# Cholla's 1 year anniversary!



## PJM (May 7, 2010)

My little guy has been with us 1 year today! WOW! I never would have imagined that this past year would have gone by so fast, would have been so wonderful or that I would have learned so much. Hard to believe you can love some thing so small so much. Thank you all for making this past year wonderful. For your encouragement, help, humor.


----------



## CritterHeaven (Feb 21, 2011)

Now THAT is art!! :lol: 

Happy anniversary to you both


----------



## susanaproenca (Aug 14, 2010)

Yay Happy Anniversary! And many, many more to come!!


----------



## tut (Feb 27, 2011)

:lol: :lol: :lol: This just made my day. Happy one year anniversary!


----------



## NoDivision (Aug 29, 2010)

YAY! I noticed that on your ticker last night - Happy Anniversary!


----------



## leopardhedgehog (Nov 18, 2010)

And I read that while EATING MY BREAKFAST!!!!! :? :? :? 
Anyways, congrats on you and Cholla, and Cholla's rear end, being together for a year!


----------



## LarryT (May 12, 2009)

Happy anniversary!  It has been so nice to have you here.


----------



## fracturedcircle (May 31, 2010)

Happy Anniversary!

Sweetie's 1 year anniversary was on May 7 (yes, it's etched in my memory), so we're close.


----------



## PJM (May 7, 2010)

CritterHeaven said:


> Now THAT is art!! :lol:


 :lol: 


leopardhedgehog said:


> congrats on you and Cholla, and Cholla's rear end, being together for a year!


 :lol: 
Thanks everyone!


----------



## Hedgieonboard (Nov 15, 2009)

Happy Anniversary  Cholla has such a beautiful smile :lol: :lol:


----------



## ReginasMommy (Apr 13, 2011)

:lol: :lol: :lol: :lol: :lol: :lol: :lol: 

For a butt, that's one of the cutest I've ever seen!

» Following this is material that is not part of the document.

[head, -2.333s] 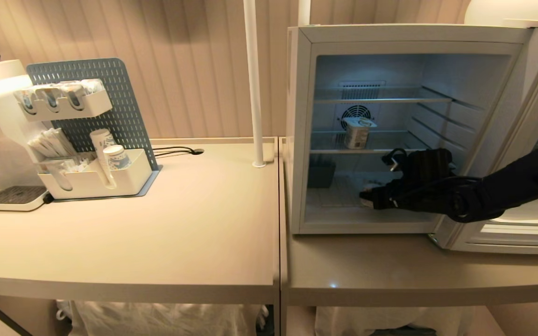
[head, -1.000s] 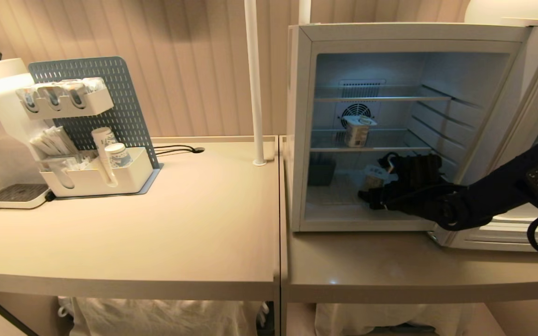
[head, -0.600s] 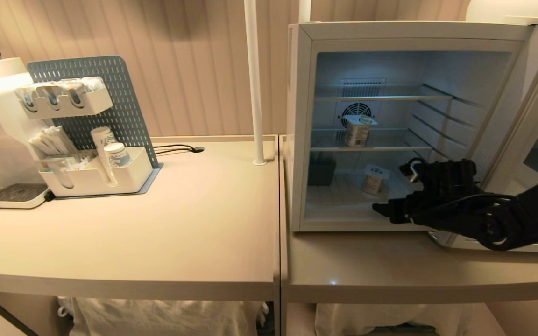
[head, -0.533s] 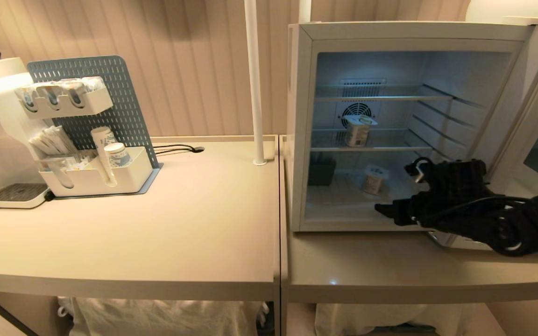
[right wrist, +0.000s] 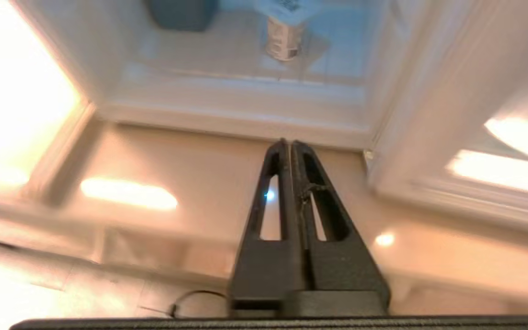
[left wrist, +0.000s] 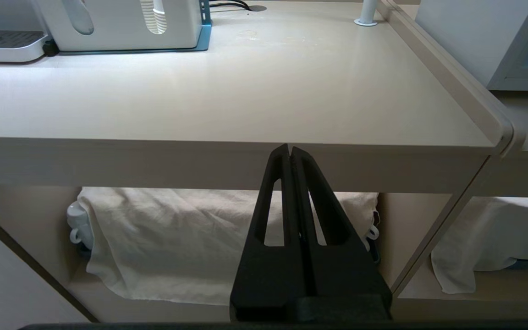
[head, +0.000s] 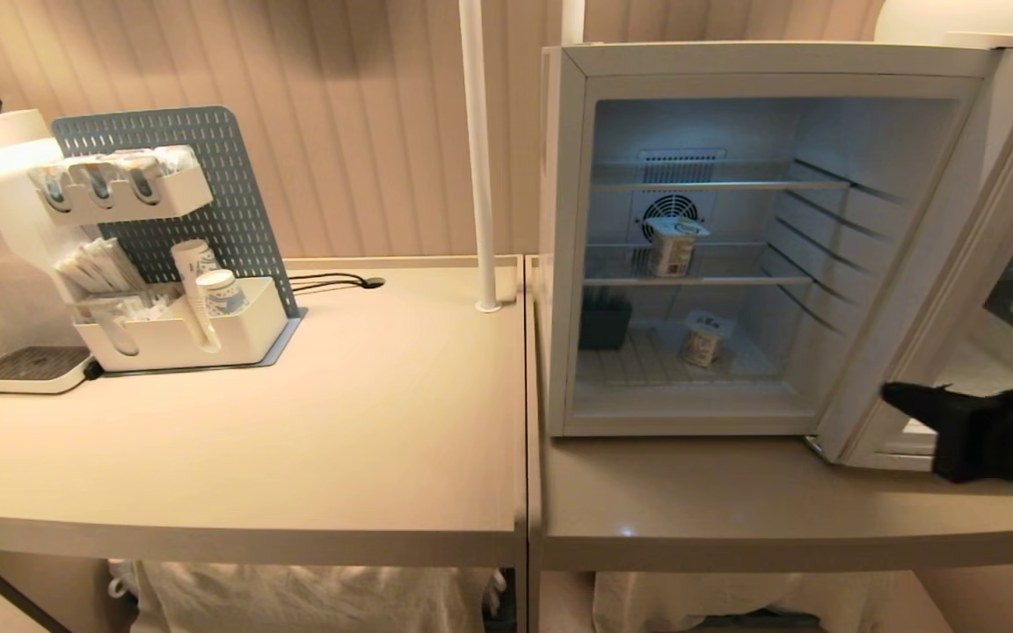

Congrats on your anniversary!


----------



## MissC (Nov 15, 2010)

How did I miss thus post??

I hope Cholla got some plump, juicy mealworms and YOU enjoyed a cream-filled donut.


----------



## shetland (Sep 2, 2008)

I think you should send that to a veterinary dental school!!!!!!!!!!!


----------



## PJM (May 7, 2010)

:lol: 
Poor Cholla, always the butt of the joke.


----------



## hercsmom (Jul 6, 2010)

Happy anniversary Cholla, you have the happiest bum I've ever seen!


----------



## Nancy (Aug 22, 2008)

Happy Anniversary Mr Cute bum.


----------



## tie-dye hedgie (Dec 19, 2009)

Happy Anniversary to you, hedgie-daddy, and Cholla! 
My man is growing up! <3


----------



## PJM (May 7, 2010)

Nancy said:


> Happy Anniversary Mr Cute bum.


 :lol: I love that! *New nickname!!*


tie-dye hedgie said:


> Happy Anniversary to you, hedgie-daddy, and Cholla!
> My man is growing up! <3


 Cholla's embarrassed that I showed you pictures of his bum! tie-dye! :lol:


----------